═════ Supplied material
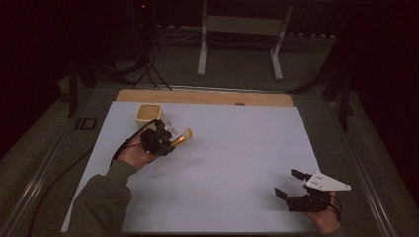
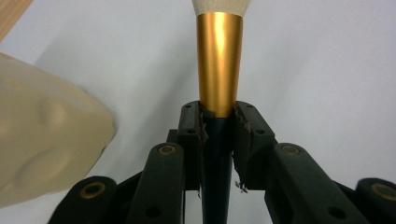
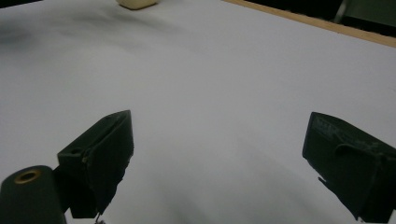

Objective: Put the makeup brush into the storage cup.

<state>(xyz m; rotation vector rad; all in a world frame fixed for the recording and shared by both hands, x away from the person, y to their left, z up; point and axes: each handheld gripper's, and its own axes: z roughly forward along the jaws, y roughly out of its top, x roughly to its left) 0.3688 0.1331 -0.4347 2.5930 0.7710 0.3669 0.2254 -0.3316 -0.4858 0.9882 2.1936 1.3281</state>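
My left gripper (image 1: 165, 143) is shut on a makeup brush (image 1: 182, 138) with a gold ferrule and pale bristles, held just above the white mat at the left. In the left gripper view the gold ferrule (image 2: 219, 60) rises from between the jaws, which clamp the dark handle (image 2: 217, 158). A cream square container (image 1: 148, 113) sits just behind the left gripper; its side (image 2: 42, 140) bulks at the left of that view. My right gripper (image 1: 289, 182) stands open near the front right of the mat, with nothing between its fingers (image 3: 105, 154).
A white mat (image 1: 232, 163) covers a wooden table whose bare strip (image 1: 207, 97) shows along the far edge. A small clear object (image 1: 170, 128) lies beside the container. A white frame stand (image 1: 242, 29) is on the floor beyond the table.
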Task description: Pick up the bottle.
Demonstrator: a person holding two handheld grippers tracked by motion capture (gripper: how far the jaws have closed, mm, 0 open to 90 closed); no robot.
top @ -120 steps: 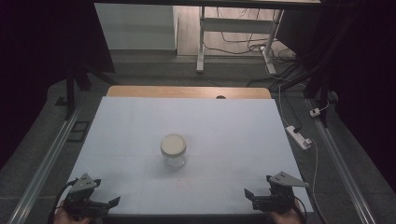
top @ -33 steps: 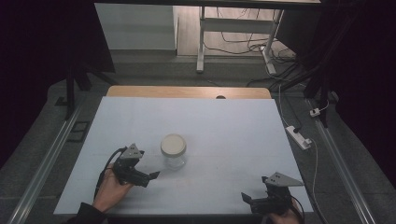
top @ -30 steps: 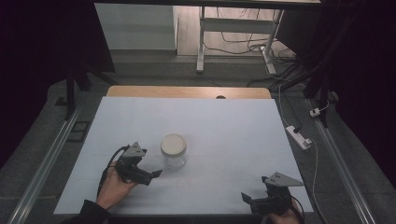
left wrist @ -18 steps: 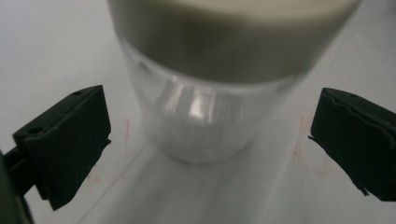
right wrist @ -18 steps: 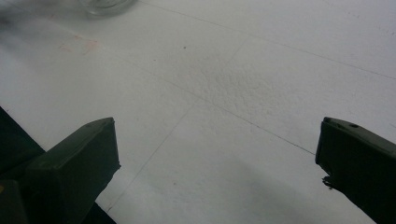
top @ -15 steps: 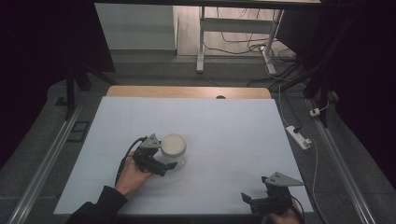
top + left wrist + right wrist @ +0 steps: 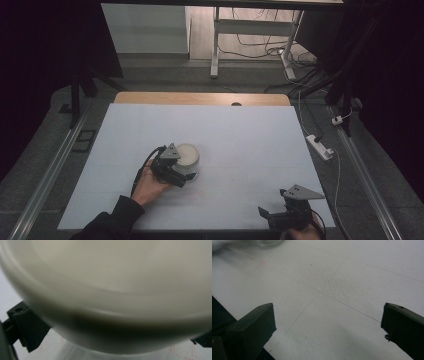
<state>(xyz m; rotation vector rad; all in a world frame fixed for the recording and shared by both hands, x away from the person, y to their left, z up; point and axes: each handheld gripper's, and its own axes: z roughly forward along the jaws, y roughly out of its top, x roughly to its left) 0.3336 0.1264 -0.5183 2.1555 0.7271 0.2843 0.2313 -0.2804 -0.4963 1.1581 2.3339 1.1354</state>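
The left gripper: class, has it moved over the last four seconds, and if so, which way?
Yes. The left gripper left the table's near left corner, travelling forward and rightward to the cream-lidded jar at the centre, which now sits between its jaws.

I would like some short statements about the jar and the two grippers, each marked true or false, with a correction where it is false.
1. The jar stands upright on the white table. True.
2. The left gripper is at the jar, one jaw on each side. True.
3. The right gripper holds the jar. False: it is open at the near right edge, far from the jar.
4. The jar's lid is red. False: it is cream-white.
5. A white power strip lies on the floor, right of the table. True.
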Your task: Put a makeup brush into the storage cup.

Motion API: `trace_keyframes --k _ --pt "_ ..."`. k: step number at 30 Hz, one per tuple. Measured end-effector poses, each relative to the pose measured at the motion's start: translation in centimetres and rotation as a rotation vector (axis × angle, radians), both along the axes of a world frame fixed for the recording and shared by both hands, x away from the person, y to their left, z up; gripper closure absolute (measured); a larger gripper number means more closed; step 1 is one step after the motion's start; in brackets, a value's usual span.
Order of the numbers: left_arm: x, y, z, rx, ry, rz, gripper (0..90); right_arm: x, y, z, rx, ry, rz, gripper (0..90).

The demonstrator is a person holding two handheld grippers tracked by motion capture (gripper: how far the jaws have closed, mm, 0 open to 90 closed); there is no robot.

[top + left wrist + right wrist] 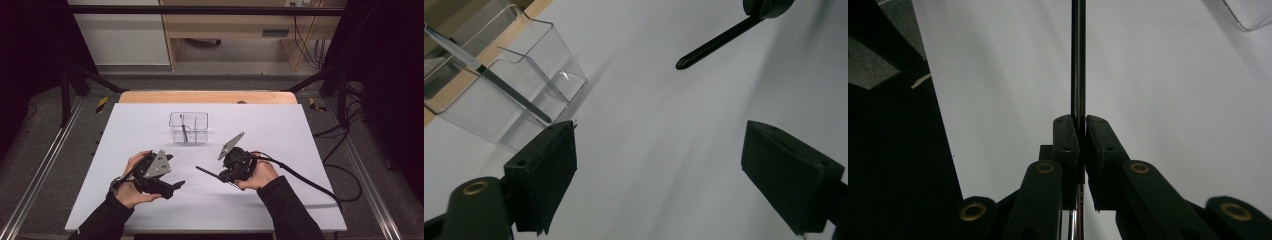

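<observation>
A clear plastic box (188,127) with dividers stands mid-table, and a slim silver-and-black stick (184,131) leans inside it. In the left gripper view the box (509,85) and its stick (511,92) sit at upper left. My right gripper (223,175) is shut on a second thin black stick (206,172), which points left over the mat. In the right gripper view that stick (1078,60) runs straight up from the closed jaws of the right gripper (1081,122). My left gripper (172,186) is open and holds nothing. In its own view the left gripper (659,137) faces the held stick's tip (719,42).
A white mat (280,130) covers the wooden table (150,97). Black frame bars and cables (345,125) run along the right side. A corner of the clear box (1248,12) shows at the top right of the right gripper view.
</observation>
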State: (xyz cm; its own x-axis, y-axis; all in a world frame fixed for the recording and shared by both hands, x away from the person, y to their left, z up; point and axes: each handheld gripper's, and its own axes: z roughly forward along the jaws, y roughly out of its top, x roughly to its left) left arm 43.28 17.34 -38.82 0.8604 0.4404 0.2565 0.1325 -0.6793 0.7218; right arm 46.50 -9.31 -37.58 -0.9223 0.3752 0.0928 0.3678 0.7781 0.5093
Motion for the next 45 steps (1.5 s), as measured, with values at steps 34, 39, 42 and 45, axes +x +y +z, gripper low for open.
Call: trace_keyframes --k 34,39,42,45 --pt "-0.6 -4.3 0.1 0.150 -0.079 -0.176 15.7 0.0 1.4 -0.5 0.025 0.079 0.051 84.4" --pt "-0.8 -4.6 -0.1 0.167 -0.092 -0.204 16.9 0.0 1.6 -0.7 0.032 0.085 0.055 84.4" --pt "-0.9 -4.7 -0.2 0.179 -0.100 -0.217 18.3 0.0 1.7 -0.7 0.030 0.090 0.060 84.4" --pt "-1.0 -4.9 -0.4 0.201 -0.112 -0.229 19.8 0.0 1.9 -0.7 0.026 0.098 0.062 84.4"
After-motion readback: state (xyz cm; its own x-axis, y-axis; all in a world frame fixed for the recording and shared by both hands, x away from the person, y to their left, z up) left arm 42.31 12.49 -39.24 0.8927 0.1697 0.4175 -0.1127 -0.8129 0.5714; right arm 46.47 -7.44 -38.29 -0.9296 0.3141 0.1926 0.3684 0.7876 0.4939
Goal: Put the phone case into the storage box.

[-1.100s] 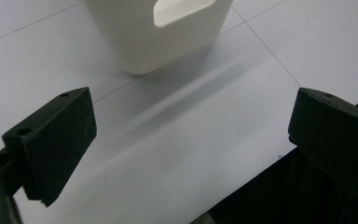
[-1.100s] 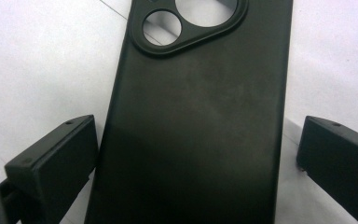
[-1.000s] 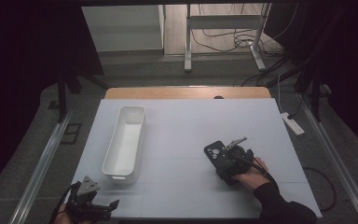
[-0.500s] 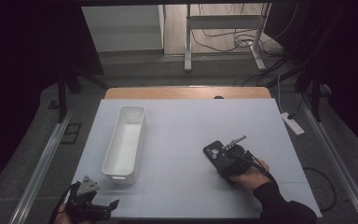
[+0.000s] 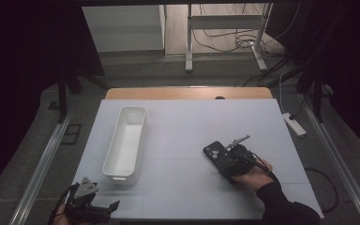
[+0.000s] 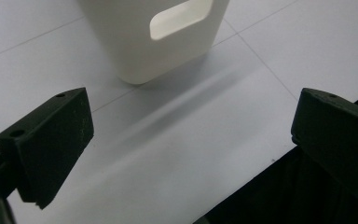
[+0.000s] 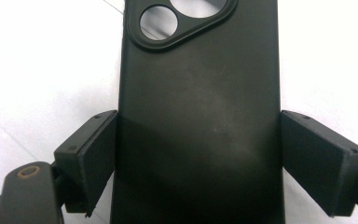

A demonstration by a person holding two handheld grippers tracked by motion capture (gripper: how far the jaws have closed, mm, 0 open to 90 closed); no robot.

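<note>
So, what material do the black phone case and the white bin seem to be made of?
Phone case: probably soft matte rubber or silicone; its black surface shows only a dull sheen and a raised lip around the camera cutout. White bin: likely smooth moulded plastic, with thin walls, rounded corners and a cut-out handle slot, slightly glossy.

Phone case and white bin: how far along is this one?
Done: the right gripper has just closed its jaws onto the sides of the black phone case, which lies on the table. In hand: that grip. Probably left: lifting it and carrying it, likely to the empty white bin. The left gripper waits open.
</note>
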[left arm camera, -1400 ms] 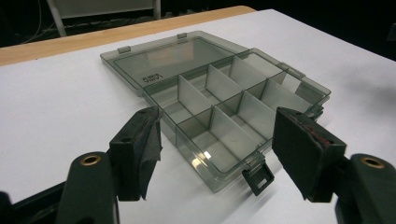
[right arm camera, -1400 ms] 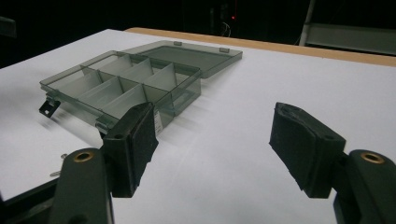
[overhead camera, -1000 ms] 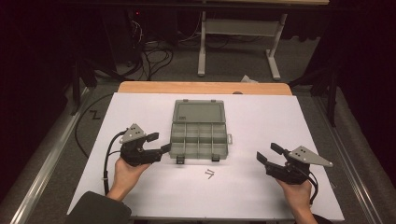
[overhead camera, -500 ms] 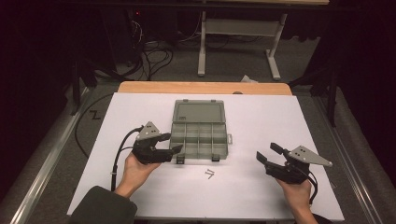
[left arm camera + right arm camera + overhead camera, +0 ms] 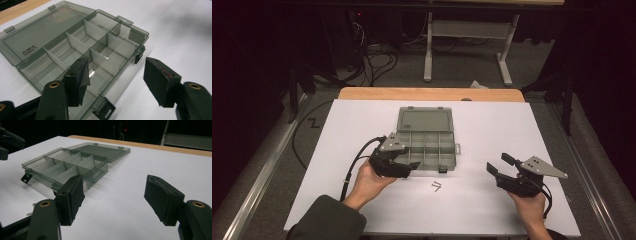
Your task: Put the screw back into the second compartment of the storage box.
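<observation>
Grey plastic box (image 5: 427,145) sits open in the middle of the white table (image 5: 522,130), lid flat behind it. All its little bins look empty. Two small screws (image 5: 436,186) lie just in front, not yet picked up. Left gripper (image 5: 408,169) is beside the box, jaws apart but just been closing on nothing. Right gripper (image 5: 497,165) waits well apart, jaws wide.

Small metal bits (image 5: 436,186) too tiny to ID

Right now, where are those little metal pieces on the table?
In the high view the small metal pieces lie loose on the white table, just in front of the open compartment box, between the left gripper and the right gripper.
</observation>
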`<state>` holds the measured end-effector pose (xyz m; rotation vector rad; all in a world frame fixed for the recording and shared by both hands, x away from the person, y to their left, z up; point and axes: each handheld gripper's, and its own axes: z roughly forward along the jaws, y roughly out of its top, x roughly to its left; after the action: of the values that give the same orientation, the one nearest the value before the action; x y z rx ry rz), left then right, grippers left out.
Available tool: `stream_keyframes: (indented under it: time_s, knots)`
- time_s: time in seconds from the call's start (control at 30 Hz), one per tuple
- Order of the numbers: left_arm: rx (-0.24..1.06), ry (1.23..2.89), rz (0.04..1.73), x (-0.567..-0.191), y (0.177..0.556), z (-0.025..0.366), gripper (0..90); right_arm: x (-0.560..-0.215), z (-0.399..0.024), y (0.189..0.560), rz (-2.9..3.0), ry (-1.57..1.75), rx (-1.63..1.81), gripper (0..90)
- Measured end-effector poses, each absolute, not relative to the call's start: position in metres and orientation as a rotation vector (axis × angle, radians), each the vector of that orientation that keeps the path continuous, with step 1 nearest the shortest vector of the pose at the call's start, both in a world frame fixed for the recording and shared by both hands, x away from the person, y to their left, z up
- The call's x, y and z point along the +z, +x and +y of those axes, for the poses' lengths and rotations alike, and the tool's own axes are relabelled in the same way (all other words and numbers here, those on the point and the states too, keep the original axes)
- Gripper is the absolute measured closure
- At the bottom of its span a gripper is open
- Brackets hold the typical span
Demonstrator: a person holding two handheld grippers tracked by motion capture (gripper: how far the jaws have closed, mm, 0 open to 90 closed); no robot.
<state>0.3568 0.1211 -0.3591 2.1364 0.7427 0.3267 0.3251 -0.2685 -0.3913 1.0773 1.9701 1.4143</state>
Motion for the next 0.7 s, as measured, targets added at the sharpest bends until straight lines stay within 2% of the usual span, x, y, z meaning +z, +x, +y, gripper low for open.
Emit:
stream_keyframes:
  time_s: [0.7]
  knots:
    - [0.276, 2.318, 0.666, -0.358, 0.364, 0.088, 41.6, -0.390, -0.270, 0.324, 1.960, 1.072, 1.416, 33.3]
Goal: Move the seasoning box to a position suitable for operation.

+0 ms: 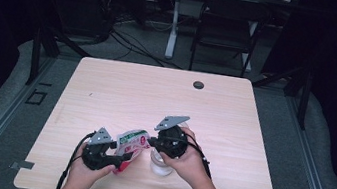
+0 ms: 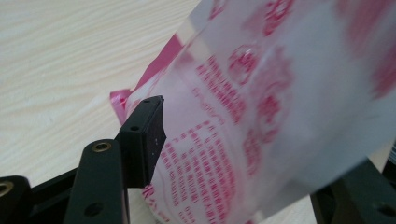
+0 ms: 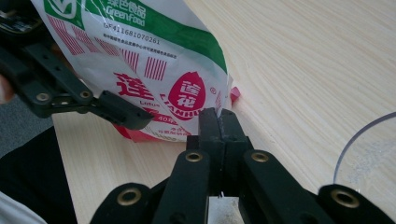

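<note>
In the left gripper view the packet (image 2: 261, 116) runs off the top and right edges, its red print blurred past reading toward the upper right; the gripper's far jaw is mostly behind the packet, just a dark stub at the bottom right corner. In the right gripper view the packet's top is cut by the upper edge, and the clear cup (image 3: 369, 154) is cut by the right edge. From the high view the cup (image 1: 160, 166) sits half hidden under the right hand (image 1: 187, 160)
</note>
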The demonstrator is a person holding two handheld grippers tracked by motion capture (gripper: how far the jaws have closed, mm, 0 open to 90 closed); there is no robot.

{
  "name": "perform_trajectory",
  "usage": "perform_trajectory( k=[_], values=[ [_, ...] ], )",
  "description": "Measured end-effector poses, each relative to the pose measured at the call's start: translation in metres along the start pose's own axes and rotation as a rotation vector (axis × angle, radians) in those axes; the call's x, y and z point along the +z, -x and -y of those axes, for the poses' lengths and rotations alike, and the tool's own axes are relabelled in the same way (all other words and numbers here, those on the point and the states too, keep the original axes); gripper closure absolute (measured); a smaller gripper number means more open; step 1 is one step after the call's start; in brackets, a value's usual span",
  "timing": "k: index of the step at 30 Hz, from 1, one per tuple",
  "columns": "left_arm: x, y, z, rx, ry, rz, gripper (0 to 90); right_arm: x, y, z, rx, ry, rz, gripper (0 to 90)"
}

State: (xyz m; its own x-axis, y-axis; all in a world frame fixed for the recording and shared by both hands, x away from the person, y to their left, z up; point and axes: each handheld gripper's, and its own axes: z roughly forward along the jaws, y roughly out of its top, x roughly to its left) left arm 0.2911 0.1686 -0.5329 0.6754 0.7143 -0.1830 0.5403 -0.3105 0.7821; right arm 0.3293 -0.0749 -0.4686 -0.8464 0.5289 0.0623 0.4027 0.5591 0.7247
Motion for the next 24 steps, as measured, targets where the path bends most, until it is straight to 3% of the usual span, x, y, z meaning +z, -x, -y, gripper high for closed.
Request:
perform_trajectory(
  k=[4,12,20,24],
  values=[
    [0.004,-0.003,0.005,-0.038,-0.014,-0.015,35.6,0.0,0.0,0.0,-0.001,0.001,-0.003,90.0],
    [0.017,0.001,0.014,-0.007,-0.076,-0.102,29.6,0.0,-0.001,0.001,-0.003,-0.002,-0.002,90.0],
    [0.025,0.0,0.02,-0.029,-0.061,-0.127,24.9,0.0,-0.001,0.001,-0.005,0.003,-0.001,90.0],
    [0.034,-0.004,0.025,-0.071,-0.095,-0.106,23.4,0.0,-0.001,0.001,-0.003,0.005,-0.002,90.0]
  ],
)
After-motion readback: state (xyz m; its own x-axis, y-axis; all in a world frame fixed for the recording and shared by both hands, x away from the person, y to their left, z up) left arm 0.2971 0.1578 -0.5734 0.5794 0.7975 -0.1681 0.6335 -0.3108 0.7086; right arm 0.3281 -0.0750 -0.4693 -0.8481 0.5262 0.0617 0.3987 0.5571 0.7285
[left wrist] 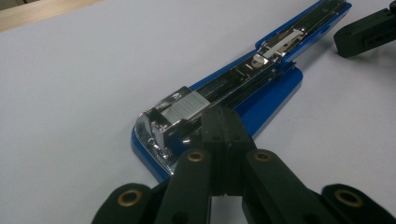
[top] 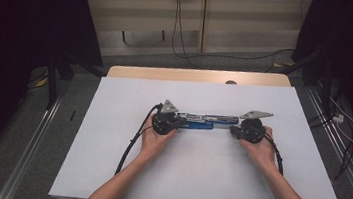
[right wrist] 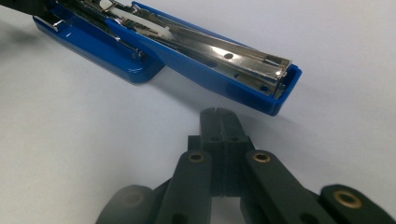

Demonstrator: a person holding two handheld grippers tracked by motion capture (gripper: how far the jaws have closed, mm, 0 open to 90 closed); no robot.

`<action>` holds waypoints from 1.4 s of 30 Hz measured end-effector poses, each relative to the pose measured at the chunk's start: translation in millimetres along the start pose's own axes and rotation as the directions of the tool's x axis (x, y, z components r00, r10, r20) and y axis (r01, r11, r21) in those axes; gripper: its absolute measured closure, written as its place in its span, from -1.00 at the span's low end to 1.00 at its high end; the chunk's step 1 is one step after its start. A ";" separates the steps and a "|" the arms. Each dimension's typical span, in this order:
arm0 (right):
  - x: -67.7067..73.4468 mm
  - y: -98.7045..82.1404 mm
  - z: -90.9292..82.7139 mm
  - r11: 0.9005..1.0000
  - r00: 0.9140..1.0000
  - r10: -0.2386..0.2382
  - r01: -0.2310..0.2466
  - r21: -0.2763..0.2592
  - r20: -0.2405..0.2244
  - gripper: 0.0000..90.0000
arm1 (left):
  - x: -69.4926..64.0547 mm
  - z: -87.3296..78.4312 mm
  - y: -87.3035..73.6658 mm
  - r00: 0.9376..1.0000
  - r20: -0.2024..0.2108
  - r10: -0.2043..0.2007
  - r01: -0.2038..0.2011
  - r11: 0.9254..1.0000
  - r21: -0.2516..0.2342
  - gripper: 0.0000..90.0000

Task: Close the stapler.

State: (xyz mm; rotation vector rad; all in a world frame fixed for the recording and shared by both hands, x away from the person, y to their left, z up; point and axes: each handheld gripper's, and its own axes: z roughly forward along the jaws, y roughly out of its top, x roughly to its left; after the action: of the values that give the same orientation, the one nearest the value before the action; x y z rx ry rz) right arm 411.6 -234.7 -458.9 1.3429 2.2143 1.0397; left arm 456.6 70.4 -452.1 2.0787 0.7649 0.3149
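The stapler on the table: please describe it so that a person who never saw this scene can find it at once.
On the white table, look at the middle, between the person's two hands. The blue stapler lies there flat and swung fully open, its metal staple channel facing up. It is the only coloured thing between the left gripper and the right gripper.

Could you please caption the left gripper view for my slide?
Shut left tongs at the opened blue stapler.

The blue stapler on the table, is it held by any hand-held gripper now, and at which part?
Nothing is held. The stapler lies opened out flat; the left hand-held gripper is shut empty over its metal end, the right hand-held gripper shut empty just short of its other end.
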 end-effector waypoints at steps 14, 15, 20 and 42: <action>-3.3 -0.3 1.9 1.000 1.000 0.001 -0.001 -0.016 0.008 1.00 | -0.9 0.9 -0.3 1.000 -0.002 -0.006 0.006 1.000 -0.007 1.00; -3.4 -0.3 2.0 1.000 1.000 0.003 -0.003 -0.016 0.007 1.00 | -0.7 0.9 -0.3 1.000 -0.001 -0.006 0.006 1.000 -0.007 1.00; -3.0 -0.2 2.2 1.000 1.000 0.012 -0.012 -0.018 0.007 1.00 | -0.2 1.1 -0.9 1.000 0.010 -0.021 0.022 1.000 -0.011 1.00; -4.4 0.0 2.3 1.000 0.999 0.010 -0.010 -0.021 0.034 1.00 | -0.3 0.8 -0.3 1.000 0.003 -0.005 0.005 1.000 -0.006 1.00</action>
State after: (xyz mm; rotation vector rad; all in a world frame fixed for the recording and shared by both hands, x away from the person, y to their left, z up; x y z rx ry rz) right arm 415.2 -237.5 -460.8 1.3546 2.1686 1.0324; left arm 456.6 69.8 -452.8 2.0707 0.7657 0.3112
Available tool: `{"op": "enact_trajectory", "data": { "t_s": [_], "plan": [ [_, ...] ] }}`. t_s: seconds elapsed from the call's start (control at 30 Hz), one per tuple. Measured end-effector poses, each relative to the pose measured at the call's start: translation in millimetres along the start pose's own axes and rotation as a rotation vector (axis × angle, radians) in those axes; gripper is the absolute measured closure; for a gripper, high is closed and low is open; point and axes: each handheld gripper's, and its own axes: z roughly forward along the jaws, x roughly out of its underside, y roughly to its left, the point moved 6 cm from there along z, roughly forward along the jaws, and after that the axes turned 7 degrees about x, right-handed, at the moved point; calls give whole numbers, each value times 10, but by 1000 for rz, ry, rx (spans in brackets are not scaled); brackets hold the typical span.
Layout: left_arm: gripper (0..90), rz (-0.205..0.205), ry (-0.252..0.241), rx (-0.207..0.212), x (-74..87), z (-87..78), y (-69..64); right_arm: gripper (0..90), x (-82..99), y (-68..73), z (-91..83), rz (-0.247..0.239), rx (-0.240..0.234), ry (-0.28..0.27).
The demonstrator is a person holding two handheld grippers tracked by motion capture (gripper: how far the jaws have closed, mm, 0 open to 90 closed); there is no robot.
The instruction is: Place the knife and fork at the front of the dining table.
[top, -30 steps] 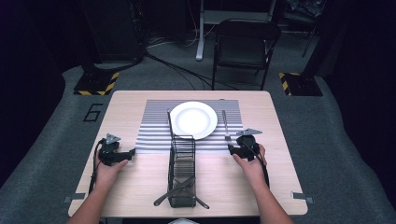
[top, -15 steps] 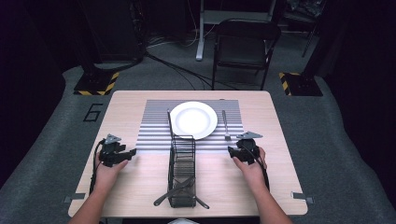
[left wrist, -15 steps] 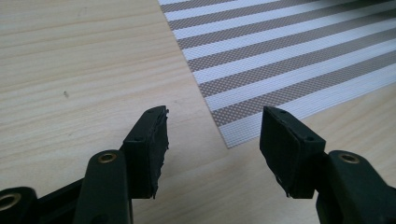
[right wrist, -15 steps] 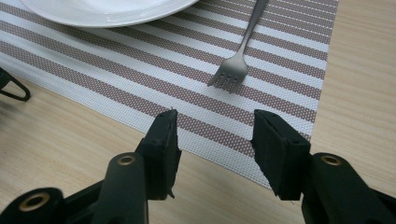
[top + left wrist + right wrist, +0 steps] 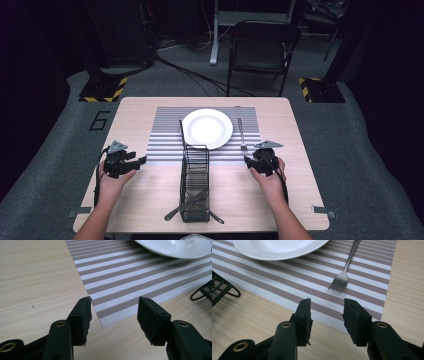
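Change: since the earlier frames the right gripper (image 5: 256, 161) has drawn back from the fork (image 5: 241, 133) toward the person, and its jaws have just been closing with nothing between them; the left gripper (image 5: 134, 162) has lifted a little, its jaws likewise narrowing on air.
Left gripper: part open and empty, hovering over the near left corner of the striped placemat (image 5: 140, 282), the plate (image 5: 175, 246) ahead and to its right.
Right gripper: part open, holding nothing; the fork's tines lie just ahead of its jaws, the handle running away from it beside the plate.
Fork: slim, stiff metal, probably light and slick; lying flat, it gives little to pinch. I would take it across the narrow neck just behind the tines, or at mid-handle.
Caddy: a black wire cutlery basket (image 5: 195, 182) sits between the two grippers, with utensils (image 5: 187, 205) lying at its near end.
Surface: pale wood-grain table (image 5: 150, 200), the woven mat on it offering some grip.
Room: dark, with grey floor, a black chair (image 5: 262, 47) beyond the table, and cables.
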Motion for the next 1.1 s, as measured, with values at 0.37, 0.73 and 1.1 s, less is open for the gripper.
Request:
{"op": "enact_trajectory", "data": {
  "t_s": [0.37, 0.73, 1.1],
  "plan": [
    [477, 13, -13, 84, -295, -97, -339, 561, -1, -2, -28, 18, -62, 20],
    [459, 96, 2, 125, -582, -88, -614, 554, 14, 25, -18, 22, -84, 31],
    [497, 123, 13, 182, -792, -70, -840, 535, 22, -14, -13, 57, -86, 22]
  ]
}}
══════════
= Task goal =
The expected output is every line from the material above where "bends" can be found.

= Solution to this task =
Motion for the next 0.7 s, as measured, targets added at the sharpest bends until straight lines stay within 2% of the usual span, x, y, z meaning +z, +x, +y, gripper low for open.
Motion for the next 24 steps, as measured, targets where the path bends most, until it is straight to 3% of the usual span, x, y, z meaning +z, -x, -y, gripper high for closed.

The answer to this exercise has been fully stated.